OpenChargeback

I looked at the enterprise FinOps platforms. The demos were slick — dashboards, anomaly detection, multi-cloud cost optimization. They wanted $50K a year, which is roughly what we spend on a mid-size research allocation, and they’d need a dedicated person to run them. That person would also be me.

Research computing groups are not enterprises. We don’t have billing teams. We have one person — sometimes half a person — who tracks what 40 PIs spent on infrastructure last month and reports it back in whatever format the finance office currently demands. That person, at Drexel, is also me.

So I built the tool I actually needed.

The core insight

Show the list price even when the bill is zero.

If a PI’s HPC allocation is fully subsidized by a departmental grant, they still see: List Price $2,400 / Discount -$2,400 / Amount Due $0. That line — the one most billing systems would skip entirely — is the whole point. Because the moment IT goes to the provost asking for $2M to refresh the storage array, someone’s going to ask “does anyone even use this?” The zero-dollar statement is the answer. It makes the value of institutional infrastructure legible — for grant budgets, for annual reports, for the conversation that decides whether the cluster gets funded next year.

Numbers as narrative. Not as armor.

How it works

Everything flows through the FOCUS format — the FinOps Foundation’s open billing standard. AWS billing exports, Azure cost data, Slurm job records, storage utilization reports — if it can produce a CSV, OpenChargeback can ingest it. FOCUS is the common interchange; everything normalizes into the same shape before a single charge gets calculated.

Charges go through a two-stage review workflow. Close a billing period and it locks — reviewers can still adjust, PIs can still dispute. Finalize it and the numbers are permanent. That safety window between close and finalize is where institutional trust gets built. Nobody wants to argue about a charge they saw for the first time on a finalized statement.

The output is template-driven. PDF statements for PIs. GL journal entries for finance. CSV exports for whatever else. Jinja2 templates, so whatever format your institution’s systems eat, you write a template for it. It fits into whatever you already have; it doesn’t try to replace it.

Right-sized by design

SQLite instead of Postgres, because I didn’t want to build a multi-tenant platform before anyone asked for one. SQLAlchemy underneath, so if someone does want to scale it up, that path exists. Python, Flask, no build step, no external services, no enterprise contract. 239 tests. The kind of tool a single research computing person can deploy, configure, and actually maintain — not the kind that requires a team to babysit.

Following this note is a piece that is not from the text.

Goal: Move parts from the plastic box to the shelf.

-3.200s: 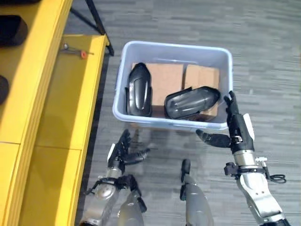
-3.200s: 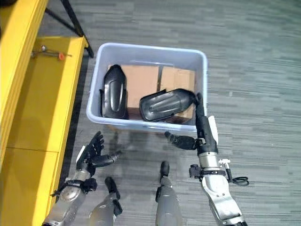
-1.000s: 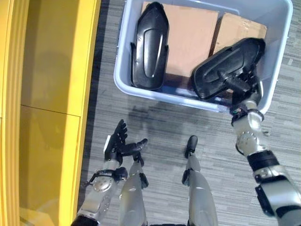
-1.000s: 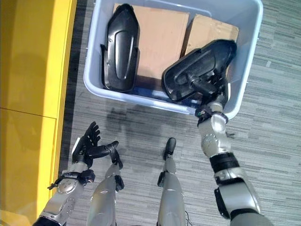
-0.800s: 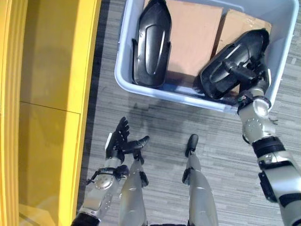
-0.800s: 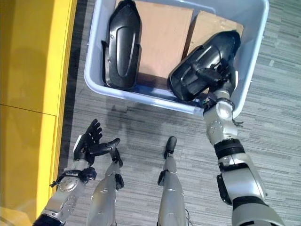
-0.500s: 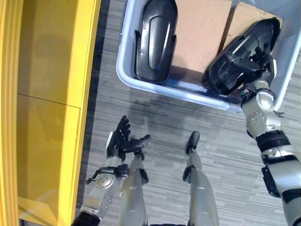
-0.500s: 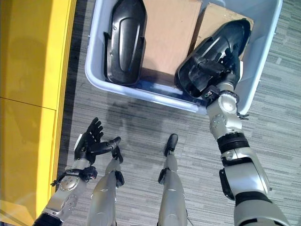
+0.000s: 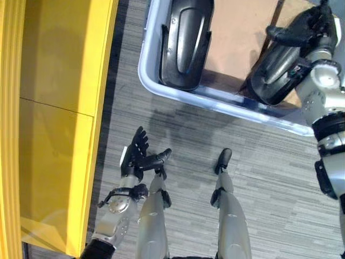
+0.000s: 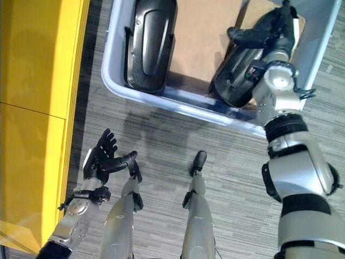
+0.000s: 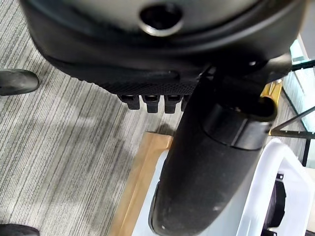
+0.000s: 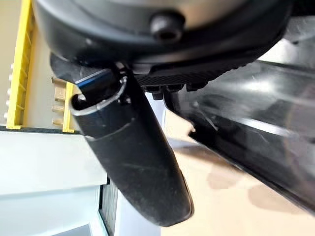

The thing that became clear after getting the cloud providers figured out was that the same approach works for anything with usage metadata. Kubernetes clusters, Docker hosts, file storage, GPU allocations. If you can attach tags to a resource, you can generate usage invoices from it. The whole application is metadata-driven; the governance model is up to you.

The other half

OpenChargeback answers “here’s what it cost.” Its companion, OpenResearchDataPlanner, answers the question that comes first: “what will this cost?” One tool for planning, one for accountability. Both built to be forked and owned — clone it, customize the config for your institution, run it.

The spreadsheet, finally, stays in the box.